Effect of oral administration of metronidazole or prednisolone on fecal microbiota in dogs

Abstract

Gastrointestinal microbiota have been implicated in the pathogenesis of various gastrointestinal disorders in dogs, including acute diarrhea and chronic enteropathy. Metronidazole and prednisolone are commonly prescribed for the treatment of these diseases; however, their effects on gastrointestinal microbiota have not been investigated. The objective of this study was to evaluate the effects of these drugs on the gastrointestinal microbiota of dogs. Metronidazole was administered twice daily at 12.5 mg/kg to a group of five healthy dogs, and prednisolone at 1.0 mg/kg daily to a second group of five healthy dogs for 14 days. Fecal samples were collected before and after administration (day 0 and 14), and 14 and 28 days after cessation (day 28 and 42). DNA was extracted, and the bacterial diversity and composition of each sample were determined based on 16S ribosomal RNA (rRNA) gene sequences using next-generation sequencing (Illumina MiSeq). In the group administered metronidazole, bacterial diversity indices significantly decreased at day 14, and recovered after the cessation. Principal coordinates analysis and hierarchical dendrogram construction based on unweighted and weighted UniFrac distance matrices revealed that bacterial composition was also significantly altered by metronidazole at day 14 compared with the other time points. The proportions of Bacteroidaceae, Clostridiaceae, Fusobacteriaceae, Lachnospiraceae, Ruminococcaceae, Turicibacteraceae, and Veillonellaceae decreased, while Bifidobacteriaceae, Enterobacteriaceae, Enterococcaceae, and Streptococcaceae increased at day 14 and returned to their initial proportions by day 42. Conversely, no effect of prednisolone was observed on either the bacterial diversity or composition. Reducing pathogenic bacteria such as Fusobacteria and increasing beneficial bacteria such as Bifidobacterium through the administration of metronidazole may be beneficial for promoting gastrointestinal health; however, further investigations into the effects on diseased dogs are needed.
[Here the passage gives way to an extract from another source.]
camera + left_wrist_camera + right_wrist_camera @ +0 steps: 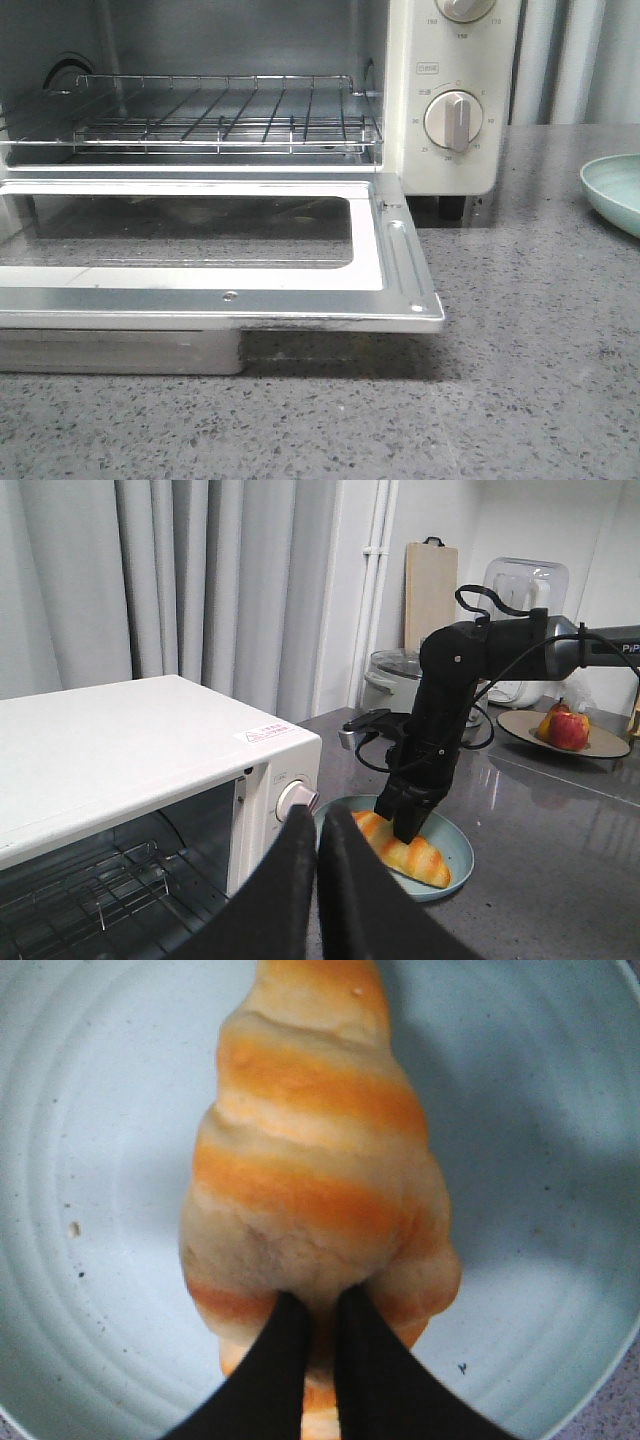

Figure 1. Average proportion of bacterial phyla identified in dogs at each time point.

Results of dogs administered metronidazole (A) and prednisolone (B). Error bars represent standard error of the mean. Asterisks indicate statistically significant differences from day 0, and daggers indicate statistically significant differences from day 14 (P<0.05).

Figure 2. Rarefraction analysis of V4 16S rRNA gene sequences obtained from fecal samples.

Results from dogs administered metronidazole (A) and prednisolone (B). Lines represent the average of each time point and the error bars represent standard deviations. This analysis was performed using a randomly selected subset of 9,915 (A) or 8,153 (B) sequences per sample. Operational Taxonomical Units (OTUs) in this analysis were defined by 97–100% similarity.

Figure 3. Principal coordinates analysis (PCoA) of V4 16S rRNA genes from canine fecal samples.

Figures were calculated using unweighted UniFrac distances. (A) Result of dogs administered metronidazole. Metronidazole-affected samples (blue, day 14) were separated from the other samples, primarily along PCoA axis 1 (accounting for 33.94% of all variability among samples). (B) Result of dogs administered prednisolone. Prednisolone administration did not induce alteration of bacterial composition.

Figure 4. Hierarchical dendrogram and fecal microbial composition of each sample at the phylum level.

Figures were constructed using unweighted UniFrac distances. (A) Result of dogs administered metronidazole. This dendrogram showed that the samples obtained at day 14 were clustered. (B) Result of dogs administered prednisolone. No clustering was observed at any time points.